*** INFORMATION SHOWN Section Begins ***

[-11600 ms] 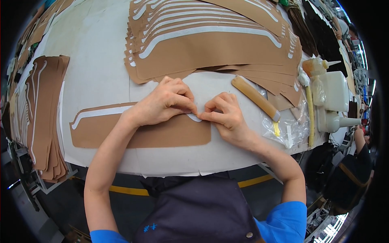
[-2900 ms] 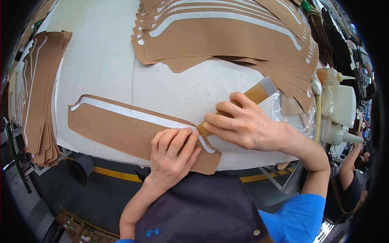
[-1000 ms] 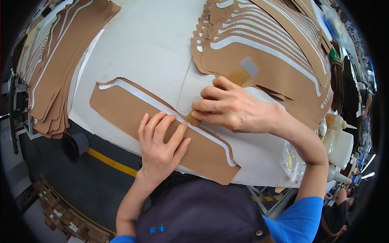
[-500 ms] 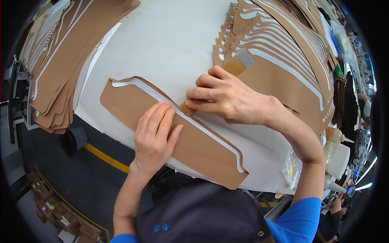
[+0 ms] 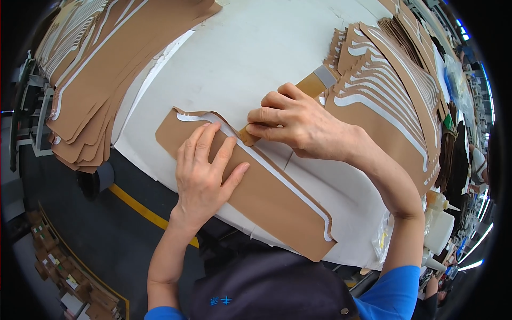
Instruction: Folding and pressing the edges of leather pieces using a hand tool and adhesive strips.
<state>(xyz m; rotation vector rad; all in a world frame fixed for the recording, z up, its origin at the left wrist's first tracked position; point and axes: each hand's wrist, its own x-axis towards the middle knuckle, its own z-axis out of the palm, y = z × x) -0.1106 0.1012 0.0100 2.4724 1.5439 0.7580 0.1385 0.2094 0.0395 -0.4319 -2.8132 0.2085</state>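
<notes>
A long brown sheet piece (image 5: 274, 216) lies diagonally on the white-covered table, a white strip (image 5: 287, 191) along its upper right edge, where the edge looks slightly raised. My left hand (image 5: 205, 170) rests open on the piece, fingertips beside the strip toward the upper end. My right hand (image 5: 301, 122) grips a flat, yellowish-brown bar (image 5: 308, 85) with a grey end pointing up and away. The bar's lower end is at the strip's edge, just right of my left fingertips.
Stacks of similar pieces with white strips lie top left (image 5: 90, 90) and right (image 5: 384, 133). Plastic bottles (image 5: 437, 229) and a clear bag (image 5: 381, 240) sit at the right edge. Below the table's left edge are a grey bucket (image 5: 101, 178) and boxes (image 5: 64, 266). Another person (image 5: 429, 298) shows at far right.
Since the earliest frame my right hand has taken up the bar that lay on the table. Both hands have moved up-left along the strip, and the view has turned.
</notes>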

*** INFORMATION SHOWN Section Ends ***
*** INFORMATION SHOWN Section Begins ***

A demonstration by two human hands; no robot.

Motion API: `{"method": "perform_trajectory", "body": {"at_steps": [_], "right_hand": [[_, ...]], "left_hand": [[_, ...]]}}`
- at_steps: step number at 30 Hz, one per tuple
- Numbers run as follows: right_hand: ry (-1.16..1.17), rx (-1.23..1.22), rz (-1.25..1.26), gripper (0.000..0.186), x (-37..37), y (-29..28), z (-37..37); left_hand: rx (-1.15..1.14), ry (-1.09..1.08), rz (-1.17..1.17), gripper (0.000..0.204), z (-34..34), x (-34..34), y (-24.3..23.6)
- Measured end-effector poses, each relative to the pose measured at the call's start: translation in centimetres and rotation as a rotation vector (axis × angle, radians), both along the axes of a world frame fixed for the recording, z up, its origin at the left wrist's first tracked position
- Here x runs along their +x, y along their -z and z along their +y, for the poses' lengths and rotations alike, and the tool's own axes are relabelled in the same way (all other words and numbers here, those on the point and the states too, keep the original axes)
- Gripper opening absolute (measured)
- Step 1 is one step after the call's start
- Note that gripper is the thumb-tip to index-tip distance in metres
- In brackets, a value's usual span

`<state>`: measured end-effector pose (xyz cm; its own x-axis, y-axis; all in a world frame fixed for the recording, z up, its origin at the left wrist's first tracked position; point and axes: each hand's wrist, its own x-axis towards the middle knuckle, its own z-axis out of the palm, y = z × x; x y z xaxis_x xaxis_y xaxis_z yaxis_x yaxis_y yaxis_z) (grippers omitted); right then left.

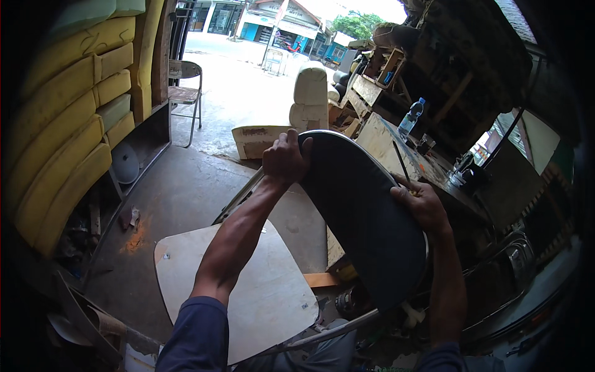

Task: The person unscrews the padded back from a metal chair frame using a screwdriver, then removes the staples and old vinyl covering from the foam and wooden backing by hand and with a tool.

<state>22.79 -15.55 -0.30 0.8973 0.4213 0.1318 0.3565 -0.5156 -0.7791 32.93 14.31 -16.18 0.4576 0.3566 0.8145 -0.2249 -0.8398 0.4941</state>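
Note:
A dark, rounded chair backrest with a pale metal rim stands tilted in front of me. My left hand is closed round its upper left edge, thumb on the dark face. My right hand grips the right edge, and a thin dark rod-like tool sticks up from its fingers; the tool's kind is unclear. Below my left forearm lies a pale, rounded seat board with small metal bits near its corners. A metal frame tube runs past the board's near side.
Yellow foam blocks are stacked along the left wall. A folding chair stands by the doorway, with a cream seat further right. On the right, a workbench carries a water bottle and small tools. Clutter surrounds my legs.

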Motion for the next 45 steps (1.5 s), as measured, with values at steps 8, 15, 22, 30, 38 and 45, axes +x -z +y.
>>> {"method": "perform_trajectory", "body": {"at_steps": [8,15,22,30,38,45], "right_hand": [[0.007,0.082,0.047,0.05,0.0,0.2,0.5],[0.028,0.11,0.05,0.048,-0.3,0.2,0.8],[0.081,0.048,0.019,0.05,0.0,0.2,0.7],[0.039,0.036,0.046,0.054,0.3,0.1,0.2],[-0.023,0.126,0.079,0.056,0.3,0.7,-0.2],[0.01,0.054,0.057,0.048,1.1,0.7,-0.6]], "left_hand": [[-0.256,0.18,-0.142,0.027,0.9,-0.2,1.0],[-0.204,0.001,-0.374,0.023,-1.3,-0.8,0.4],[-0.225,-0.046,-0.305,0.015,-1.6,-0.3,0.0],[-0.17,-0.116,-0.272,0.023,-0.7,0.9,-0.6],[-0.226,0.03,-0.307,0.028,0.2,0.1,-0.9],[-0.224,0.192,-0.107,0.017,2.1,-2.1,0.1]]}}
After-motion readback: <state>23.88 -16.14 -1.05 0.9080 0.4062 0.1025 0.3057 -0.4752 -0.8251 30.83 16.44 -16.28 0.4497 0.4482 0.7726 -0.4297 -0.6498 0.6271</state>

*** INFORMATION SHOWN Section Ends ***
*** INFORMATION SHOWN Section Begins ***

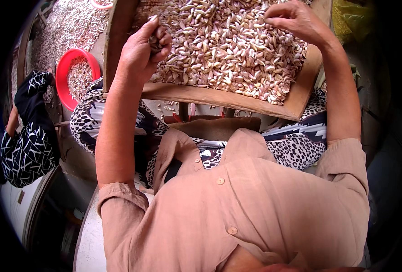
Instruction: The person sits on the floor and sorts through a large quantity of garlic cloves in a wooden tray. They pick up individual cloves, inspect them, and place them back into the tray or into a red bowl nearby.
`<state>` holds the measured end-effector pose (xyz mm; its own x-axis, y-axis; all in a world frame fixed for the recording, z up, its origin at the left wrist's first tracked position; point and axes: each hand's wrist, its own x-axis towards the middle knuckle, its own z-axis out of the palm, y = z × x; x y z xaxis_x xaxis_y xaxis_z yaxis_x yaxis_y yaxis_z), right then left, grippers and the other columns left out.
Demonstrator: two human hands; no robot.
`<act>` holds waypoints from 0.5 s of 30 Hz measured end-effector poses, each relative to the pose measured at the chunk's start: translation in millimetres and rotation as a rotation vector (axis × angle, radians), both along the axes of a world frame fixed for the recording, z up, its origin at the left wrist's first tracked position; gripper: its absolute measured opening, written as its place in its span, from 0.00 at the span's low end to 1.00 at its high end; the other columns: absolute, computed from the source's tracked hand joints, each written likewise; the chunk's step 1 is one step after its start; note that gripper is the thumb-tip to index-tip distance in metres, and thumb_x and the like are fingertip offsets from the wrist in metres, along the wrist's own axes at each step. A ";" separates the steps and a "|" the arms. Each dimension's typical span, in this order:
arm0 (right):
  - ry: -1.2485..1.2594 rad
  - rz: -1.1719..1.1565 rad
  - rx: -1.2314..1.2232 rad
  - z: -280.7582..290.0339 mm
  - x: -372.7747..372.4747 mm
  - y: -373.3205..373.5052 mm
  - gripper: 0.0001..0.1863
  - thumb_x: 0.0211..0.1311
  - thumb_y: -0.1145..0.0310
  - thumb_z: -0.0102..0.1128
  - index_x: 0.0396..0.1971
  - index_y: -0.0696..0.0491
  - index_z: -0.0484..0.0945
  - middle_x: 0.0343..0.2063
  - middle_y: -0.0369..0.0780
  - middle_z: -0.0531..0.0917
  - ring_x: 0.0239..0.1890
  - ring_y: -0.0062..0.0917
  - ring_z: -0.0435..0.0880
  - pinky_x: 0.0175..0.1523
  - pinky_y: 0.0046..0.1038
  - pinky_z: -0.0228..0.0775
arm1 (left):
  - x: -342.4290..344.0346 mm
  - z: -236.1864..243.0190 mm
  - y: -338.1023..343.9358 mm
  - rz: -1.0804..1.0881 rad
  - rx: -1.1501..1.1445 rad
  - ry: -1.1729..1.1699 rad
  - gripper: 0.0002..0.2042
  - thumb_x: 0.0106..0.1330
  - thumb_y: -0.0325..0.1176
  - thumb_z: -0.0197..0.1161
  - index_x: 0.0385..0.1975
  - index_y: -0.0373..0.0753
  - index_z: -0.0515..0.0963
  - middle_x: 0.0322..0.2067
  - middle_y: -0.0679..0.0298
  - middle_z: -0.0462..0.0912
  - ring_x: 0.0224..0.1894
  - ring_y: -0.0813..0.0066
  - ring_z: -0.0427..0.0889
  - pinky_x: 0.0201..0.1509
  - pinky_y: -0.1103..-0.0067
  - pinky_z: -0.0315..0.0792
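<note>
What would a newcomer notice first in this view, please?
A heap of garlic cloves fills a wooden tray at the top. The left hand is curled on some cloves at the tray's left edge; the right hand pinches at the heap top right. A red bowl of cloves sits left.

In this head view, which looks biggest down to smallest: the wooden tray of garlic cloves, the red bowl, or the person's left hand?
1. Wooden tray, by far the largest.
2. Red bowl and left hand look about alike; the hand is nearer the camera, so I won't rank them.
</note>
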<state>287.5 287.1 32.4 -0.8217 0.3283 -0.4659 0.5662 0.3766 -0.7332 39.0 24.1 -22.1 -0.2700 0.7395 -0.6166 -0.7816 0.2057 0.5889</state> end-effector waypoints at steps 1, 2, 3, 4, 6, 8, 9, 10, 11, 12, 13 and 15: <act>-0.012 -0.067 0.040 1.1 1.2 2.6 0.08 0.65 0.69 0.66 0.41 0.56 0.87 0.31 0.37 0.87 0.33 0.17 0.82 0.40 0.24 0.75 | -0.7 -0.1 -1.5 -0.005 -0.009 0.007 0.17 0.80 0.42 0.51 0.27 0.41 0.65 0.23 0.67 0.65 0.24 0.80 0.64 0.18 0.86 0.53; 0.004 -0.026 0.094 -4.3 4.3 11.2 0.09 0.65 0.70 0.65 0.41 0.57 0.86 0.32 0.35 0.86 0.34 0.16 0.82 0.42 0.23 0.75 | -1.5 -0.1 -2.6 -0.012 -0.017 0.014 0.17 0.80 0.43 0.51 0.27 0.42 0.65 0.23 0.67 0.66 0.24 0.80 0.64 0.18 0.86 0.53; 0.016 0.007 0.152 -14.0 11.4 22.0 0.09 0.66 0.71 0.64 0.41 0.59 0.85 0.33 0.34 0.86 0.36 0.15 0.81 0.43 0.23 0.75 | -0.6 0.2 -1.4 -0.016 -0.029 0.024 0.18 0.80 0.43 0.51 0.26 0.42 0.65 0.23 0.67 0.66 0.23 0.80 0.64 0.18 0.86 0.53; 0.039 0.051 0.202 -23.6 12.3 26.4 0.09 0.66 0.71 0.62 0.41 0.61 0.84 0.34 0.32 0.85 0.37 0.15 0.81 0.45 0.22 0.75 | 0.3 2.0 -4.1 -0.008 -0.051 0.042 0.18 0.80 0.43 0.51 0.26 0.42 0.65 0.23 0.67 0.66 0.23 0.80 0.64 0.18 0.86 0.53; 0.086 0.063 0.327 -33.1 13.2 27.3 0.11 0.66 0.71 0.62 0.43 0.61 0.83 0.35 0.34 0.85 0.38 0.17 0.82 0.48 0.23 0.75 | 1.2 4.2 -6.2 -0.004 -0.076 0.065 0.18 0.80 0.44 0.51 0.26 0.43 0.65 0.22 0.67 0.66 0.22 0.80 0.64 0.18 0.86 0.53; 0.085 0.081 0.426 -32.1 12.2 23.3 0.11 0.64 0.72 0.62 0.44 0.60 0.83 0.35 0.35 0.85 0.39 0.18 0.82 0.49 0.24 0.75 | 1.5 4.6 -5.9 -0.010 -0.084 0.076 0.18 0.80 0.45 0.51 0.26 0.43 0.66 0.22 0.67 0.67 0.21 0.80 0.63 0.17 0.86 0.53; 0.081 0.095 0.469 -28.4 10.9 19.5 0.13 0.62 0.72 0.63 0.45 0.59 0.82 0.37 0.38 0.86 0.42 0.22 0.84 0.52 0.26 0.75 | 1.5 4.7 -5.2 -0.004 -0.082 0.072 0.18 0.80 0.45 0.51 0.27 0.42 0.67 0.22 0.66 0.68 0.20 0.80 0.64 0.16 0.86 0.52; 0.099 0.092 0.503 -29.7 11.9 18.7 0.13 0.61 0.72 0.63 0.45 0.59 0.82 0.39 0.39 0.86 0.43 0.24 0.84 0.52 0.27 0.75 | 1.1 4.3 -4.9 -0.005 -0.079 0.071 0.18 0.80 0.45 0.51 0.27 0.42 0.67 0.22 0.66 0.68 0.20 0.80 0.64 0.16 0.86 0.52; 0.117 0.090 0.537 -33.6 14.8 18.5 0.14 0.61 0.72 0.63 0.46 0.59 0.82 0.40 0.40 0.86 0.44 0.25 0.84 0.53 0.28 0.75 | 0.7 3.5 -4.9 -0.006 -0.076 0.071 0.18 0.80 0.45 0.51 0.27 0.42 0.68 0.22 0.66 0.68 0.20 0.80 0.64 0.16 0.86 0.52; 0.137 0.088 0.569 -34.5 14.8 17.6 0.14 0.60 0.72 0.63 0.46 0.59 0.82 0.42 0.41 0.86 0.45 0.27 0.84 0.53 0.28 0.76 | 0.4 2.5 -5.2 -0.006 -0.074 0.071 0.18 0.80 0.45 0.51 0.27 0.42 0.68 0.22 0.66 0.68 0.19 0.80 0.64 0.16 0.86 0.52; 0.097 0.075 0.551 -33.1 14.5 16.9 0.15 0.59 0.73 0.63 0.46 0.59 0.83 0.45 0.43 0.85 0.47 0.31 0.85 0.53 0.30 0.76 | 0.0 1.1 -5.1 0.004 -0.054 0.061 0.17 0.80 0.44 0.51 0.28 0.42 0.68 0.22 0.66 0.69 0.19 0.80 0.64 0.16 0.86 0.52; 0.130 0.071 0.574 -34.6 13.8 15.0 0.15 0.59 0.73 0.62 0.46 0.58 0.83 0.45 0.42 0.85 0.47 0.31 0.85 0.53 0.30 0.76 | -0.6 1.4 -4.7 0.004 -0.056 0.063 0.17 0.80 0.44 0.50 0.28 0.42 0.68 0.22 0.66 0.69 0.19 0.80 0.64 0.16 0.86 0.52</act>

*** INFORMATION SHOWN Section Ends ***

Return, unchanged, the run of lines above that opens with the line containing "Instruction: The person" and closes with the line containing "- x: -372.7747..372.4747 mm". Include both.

**RESPONSE TO THE TASK:**
Instruction: The person sits on the floor and sorts through a large quantity of garlic cloves in a wooden tray. They pick up individual cloves, inspect them, and place them back into the tray or into a red bowl nearby.
`<state>` holds the measured end-effector pose (xyz mm; its own x-axis, y-axis; all in a world frame fixed for the recording, z up, its origin at the left wrist's first tracked position; point and axes: each hand's wrist, its own x-axis towards the middle knuckle, its own z-axis out of the palm, y = z × x; x y z xaxis_x xaxis_y xaxis_z yaxis_x yaxis_y yaxis_z), right then left, grippers and the other columns left out.
Demonstrator: two human hands; no robot.
`<act>` holds waypoints from 0.5 s of 30 Hz measured end-effector poses, each relative to the pose measured at the chunk's start: translation in millimetres and rotation as a rotation vector (axis × angle, radians), both along the axes of a world frame fixed for the recording, z up, its origin at the left wrist's first tracked position; gripper: its absolute measured opening, written as its place in its span, from 0.00 at the span's low end to 1.00 at its high end; the other columns: absolute, computed from the source's tracked hand joints, each written likewise; the chunk's step 1 is one step after its start; note that gripper is the thumb-tip to index-tip distance in metres, and thumb_x and the like are fingertip offsets from the wrist in metres, along the wrist's own axes at each step. A ";" separates the steps and a "|" the arms. Each dimension's typical span, in this order:
arm0 (right):
  - ry: -1.2485..1.2594 rad
  - rz: -1.1719..1.1565 rad
  - rx: -1.2314..1.2232 rad
  - z: -280.7582..290.0339 mm
  - x: -372.7747..372.4747 mm

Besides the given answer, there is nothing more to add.